Israeli Company Discovers Oil Near Tel Aviv

An oil exploration company has announced that it has found "significant quantities" of oil in Israel, buoying hopes that natural resources are prevalent in the Holy Land and could enable Israel to become energy independent.

An Israeli company, the Givot Olam Oil Exploration Limited Partnership, announced in December that it found oil at its drill site in Rosh Ha'Ayin, about 10 miles inland from the Tel Aviv coastline. Gas was also found during the drill.


It is unknown whether the well contains a commercially viable amount of oil, but the company will continue its exploration. The discovery of oil comes almost a year after Israel announced the finding of a rich natural gas field 55 miles west of the Haifa port. With initial estimates at $15 billion, the gas field could meet Israel's natural gas demand for 15 years and reduce its dependence on imports. An oil reserve would do the same.


Some companies, both Christian- and Jewish-owned, believe the Bible points to vast amounts of petroleum deposits in Israel and use biblical prophecy to guide the location of their drill sites.
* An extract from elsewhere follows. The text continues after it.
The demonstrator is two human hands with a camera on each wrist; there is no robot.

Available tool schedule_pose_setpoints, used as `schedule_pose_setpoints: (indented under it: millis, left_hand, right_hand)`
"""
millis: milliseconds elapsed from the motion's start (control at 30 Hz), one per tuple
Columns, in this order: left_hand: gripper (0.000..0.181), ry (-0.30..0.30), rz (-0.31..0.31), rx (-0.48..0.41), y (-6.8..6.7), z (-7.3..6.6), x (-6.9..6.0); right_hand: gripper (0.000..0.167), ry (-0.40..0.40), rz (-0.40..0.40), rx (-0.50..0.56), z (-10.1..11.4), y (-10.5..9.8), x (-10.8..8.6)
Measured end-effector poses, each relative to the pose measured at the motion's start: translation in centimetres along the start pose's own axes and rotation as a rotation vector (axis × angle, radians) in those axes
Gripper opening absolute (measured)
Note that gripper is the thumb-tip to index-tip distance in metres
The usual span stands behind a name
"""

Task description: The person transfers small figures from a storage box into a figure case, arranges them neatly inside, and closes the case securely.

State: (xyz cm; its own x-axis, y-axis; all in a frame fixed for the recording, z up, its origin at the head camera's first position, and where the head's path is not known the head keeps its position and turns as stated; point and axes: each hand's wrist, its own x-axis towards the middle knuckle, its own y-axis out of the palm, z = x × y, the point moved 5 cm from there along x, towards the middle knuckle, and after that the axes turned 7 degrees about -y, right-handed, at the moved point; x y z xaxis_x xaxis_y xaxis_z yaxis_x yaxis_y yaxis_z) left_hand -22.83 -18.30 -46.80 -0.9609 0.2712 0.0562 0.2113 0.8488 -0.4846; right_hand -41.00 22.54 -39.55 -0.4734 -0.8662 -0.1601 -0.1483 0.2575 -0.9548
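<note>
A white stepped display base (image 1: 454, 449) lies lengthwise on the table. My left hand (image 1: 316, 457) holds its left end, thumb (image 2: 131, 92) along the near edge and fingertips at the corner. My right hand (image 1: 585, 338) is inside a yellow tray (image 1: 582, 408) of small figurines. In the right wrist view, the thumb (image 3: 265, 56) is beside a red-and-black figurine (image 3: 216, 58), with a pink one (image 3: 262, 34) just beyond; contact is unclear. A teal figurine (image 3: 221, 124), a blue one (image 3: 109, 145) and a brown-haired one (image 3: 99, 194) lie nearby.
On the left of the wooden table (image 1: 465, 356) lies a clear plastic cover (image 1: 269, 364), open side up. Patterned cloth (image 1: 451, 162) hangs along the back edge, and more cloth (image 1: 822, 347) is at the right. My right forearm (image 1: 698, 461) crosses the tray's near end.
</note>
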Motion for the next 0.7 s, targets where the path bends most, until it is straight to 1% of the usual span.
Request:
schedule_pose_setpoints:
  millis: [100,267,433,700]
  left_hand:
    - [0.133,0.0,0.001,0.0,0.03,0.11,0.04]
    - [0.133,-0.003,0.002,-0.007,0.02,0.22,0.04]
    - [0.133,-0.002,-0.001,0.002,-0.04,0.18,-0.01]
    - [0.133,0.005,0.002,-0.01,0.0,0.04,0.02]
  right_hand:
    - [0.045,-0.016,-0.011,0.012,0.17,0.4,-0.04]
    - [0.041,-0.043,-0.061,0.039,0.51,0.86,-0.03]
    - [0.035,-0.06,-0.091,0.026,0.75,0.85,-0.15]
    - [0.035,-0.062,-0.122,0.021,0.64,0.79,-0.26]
In addition to geological research, Zion Oil and Gas, a Christian-owned company, determined drilling locations based on passages from Genesis and Deuteronomy that detail Jacob's blessing of certain tribes.
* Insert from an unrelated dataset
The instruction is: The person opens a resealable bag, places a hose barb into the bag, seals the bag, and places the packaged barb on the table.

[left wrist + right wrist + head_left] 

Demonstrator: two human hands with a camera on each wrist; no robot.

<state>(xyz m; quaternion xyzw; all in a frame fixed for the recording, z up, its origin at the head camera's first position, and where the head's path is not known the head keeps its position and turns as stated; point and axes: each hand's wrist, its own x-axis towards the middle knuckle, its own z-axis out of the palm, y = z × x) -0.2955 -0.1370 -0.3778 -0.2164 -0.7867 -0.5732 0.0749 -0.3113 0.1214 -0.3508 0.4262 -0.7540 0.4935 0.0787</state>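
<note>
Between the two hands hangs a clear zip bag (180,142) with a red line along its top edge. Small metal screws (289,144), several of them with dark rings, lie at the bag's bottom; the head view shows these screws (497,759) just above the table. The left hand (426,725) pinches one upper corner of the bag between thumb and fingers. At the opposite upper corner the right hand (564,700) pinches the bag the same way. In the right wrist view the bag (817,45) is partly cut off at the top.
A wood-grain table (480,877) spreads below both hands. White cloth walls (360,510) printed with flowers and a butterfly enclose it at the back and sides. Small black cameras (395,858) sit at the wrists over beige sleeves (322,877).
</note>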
In Deuteronomy 33:18-19, Moses blessed the tribes of Issachar and Zebulun saying, "‘They will summon peoples to the mountain and there offer sacrifices of righteousness; they will feast on the abundance of the seas, on the treasures hidden in the sand.'" Also, in Deuteronomy 33:24, it is said of Asher "let him bathe his feet in oil."


Taking that to be natural oil and not olive oil, and presuming that "treasures hidden in the sand" may indicate natural resources such as oil, Zion Oil and Gas secured two onshore exploration licenses covering about 162,000 acres between Tel Aviv and Haifa and a permit to explore 165,000 acres to the east. These regions of Israel include the land allotted to the tribes of Asher, Menashe, Issachar and Zebulun.


If Israel strikes oil, the discovery could drastically change the geopolitical dynamic in the Middle East, making Israel, which does not have official relations with surrounding Arab oil-rich nations, energy independent. Joel Rosenberg, in his novel The Last Jihad, fictionalizes a possible outcome of an oil discovery in Israel, which in his book becomes the impetus for a peace treaty between Israel and the Palestinians.


The quest for oil based on biblical prophecy is not new. In 1972, James Spillman wrote The Great Treasure Hunt before there was any geologic proof that oil or gas sat beneath the Holy Land. In his later book, Breaking the Treasure Code: The Hunt for Israel's Oil, Spillman details the ancient tribal boundaries to pinpoint the location of a vast oil reserve.


Nevertheless, critics maintain that the Hebrew word for oil used in the verse about Asher is shemen, which generally indicates olive oil, and never petroleum oil. Rabbinic writings interpret it to mean olive oil as well.